#### [ASSIGNED TASK]
Transcribe the listing exactly, leaving out every picture.

#### [DATA SHOWN]
━━━━━━━━━━━━━━━━

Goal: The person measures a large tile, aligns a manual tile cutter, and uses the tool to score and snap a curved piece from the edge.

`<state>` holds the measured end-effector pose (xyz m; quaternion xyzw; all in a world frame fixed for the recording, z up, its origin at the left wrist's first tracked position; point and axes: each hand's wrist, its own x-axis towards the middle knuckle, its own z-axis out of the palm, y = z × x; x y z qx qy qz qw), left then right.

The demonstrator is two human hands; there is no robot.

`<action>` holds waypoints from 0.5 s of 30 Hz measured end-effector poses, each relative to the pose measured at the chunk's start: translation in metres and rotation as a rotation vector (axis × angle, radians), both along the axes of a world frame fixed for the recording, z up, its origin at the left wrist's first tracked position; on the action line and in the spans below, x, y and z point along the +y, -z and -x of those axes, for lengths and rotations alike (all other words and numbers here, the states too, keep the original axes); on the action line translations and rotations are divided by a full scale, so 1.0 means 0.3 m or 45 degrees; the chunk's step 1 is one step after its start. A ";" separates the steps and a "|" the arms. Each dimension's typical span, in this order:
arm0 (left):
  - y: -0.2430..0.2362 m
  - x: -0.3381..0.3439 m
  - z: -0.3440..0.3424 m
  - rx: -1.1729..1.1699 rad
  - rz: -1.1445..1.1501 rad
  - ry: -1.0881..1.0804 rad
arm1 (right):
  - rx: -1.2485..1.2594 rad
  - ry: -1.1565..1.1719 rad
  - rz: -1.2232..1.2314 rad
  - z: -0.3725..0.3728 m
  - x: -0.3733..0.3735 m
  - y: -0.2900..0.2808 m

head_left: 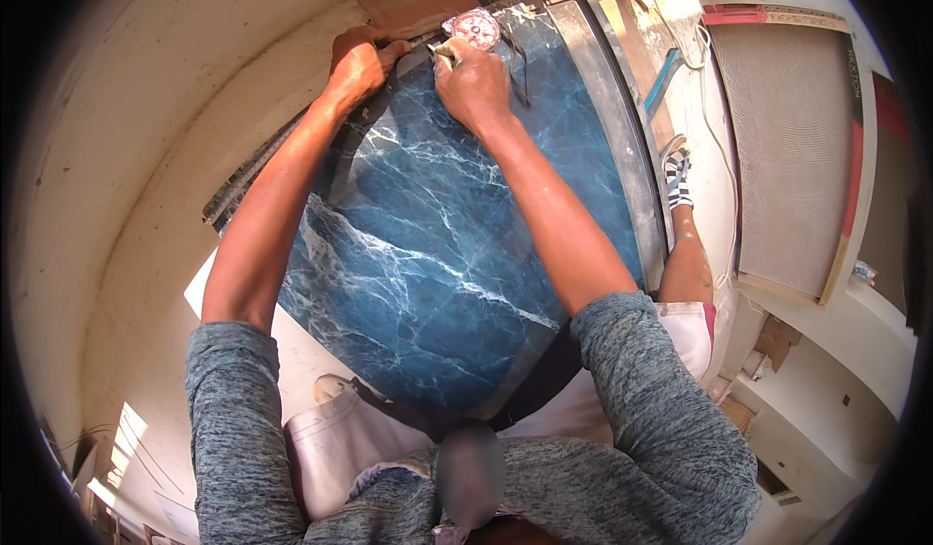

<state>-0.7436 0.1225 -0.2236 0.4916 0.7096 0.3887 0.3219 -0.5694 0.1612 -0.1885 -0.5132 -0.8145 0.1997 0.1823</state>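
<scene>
A blue marble-patterned slab [437, 282] with white veins lies in front of me. My left hand [362, 64] has its fingers curled on a narrow strip [256, 171] along the slab's far left edge. My right hand [471, 88] is pinched on a small tool [438, 51], too small to make out, at the slab's far edge. Just behind it is a round red-and-white object [475, 29], with a dark strap or handle hanging beside it on the slab.
A long metal rail [614, 137] runs along the slab's right side, past my sandalled foot [678, 175]. Farther right are a blue tool [661, 83], a pale cable [717, 156] and a framed grey panel [792, 156]. A pale curved-looking wall [117, 107] fills the left.
</scene>
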 end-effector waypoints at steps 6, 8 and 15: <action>-0.003 -0.004 0.003 -0.049 0.005 -0.011 | 0.027 0.044 -0.019 0.016 -0.011 0.016; 0.002 -0.002 0.000 -0.040 0.005 -0.017 | 0.079 0.061 0.040 0.004 -0.017 0.022; 0.011 -0.002 -0.009 0.008 -0.077 -0.032 | -0.016 0.085 -0.006 0.038 -0.020 -0.015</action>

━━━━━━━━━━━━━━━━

#### [ANSWER BOX]
Goal: The person measures a large tile, aligns a manual tile cutter, and uses the tool to score and snap a curved piece from the edge.

`<state>` holds the measured end-effector pose (xyz m; quaternion xyzw; all in a world frame fixed for the recording, z up, its origin at the left wrist's first tracked position; point and axes: each hand's wrist, its own x-axis towards the middle knuckle, its own z-axis out of the palm, y = z × x; x y z qx qy qz qw), left then right.

The demonstrator is two human hands; there is no robot.

`<action>` holds waypoints from 0.5 s of 30 Hz measured end-effector poses, each relative to the pose measured at the chunk's start: translation in metres and rotation as a rotation vector (axis × angle, radians), both along the axes of a world frame fixed for the recording, z up, its origin at the left wrist's first tracked position; on the action line and in the spans below, x, y and z point along the +y, -z and -x of those axes, for lengths and rotations alike (all other words and numbers here, the states too, keep the original axes); on the action line translations and rotations are divided by a full scale, so 1.0 means 0.3 m or 45 degrees; the chunk's step 1 is one step after its start. A ";" separates the steps and a "|" the arms. Each dimension's typical span, in this order:
arm0 (left):
  - y: -0.2430..0.2362 m
  - x: -0.3381..0.3439 m
  - z: -0.3440..0.3424 m
  - rx: -1.1729..1.1699 rad
  - rz: -1.1445..1.1501 rad
  - ry: -1.0881..1.0804 rad
arm1 (right):
  - rx: -1.2485..1.2594 rad
  - ry: -1.1565..1.1719 rad
  - rz: -1.2232..1.2314 rad
  - z: -0.3725..0.3728 m
  - x: -0.3733..0.3735 m
  - y: -0.2900..0.2808 m

head_left: 

<state>-0.7436 0.1225 -0.2236 0.4916 0.7096 0.3887 0.3219 -0.5694 0.1612 -0.1885 -0.5132 -0.8145 0.1997 0.1823</state>
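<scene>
A blue marble-patterned slab [437, 282] with white veins lies in front of me. My left hand [362, 64] has its fingers curled on a narrow strip [256, 171] along the slab's far left edge. My right hand [471, 88] is pinched on a small tool [438, 51], too small to make out, at the slab's far edge. Just behind it is a round red-and-white object [475, 29], with a dark strap or handle hanging beside it on the slab.
A long metal rail [614, 137] runs along the slab's right side, past my sandalled foot [678, 175]. Farther right are a blue tool [661, 83], a pale cable [717, 156] and a framed grey panel [792, 156]. A pale curved-looking wall [117, 107] fills the left.
</scene>
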 end-effector waypoints at steps 6, 8 and 15: <action>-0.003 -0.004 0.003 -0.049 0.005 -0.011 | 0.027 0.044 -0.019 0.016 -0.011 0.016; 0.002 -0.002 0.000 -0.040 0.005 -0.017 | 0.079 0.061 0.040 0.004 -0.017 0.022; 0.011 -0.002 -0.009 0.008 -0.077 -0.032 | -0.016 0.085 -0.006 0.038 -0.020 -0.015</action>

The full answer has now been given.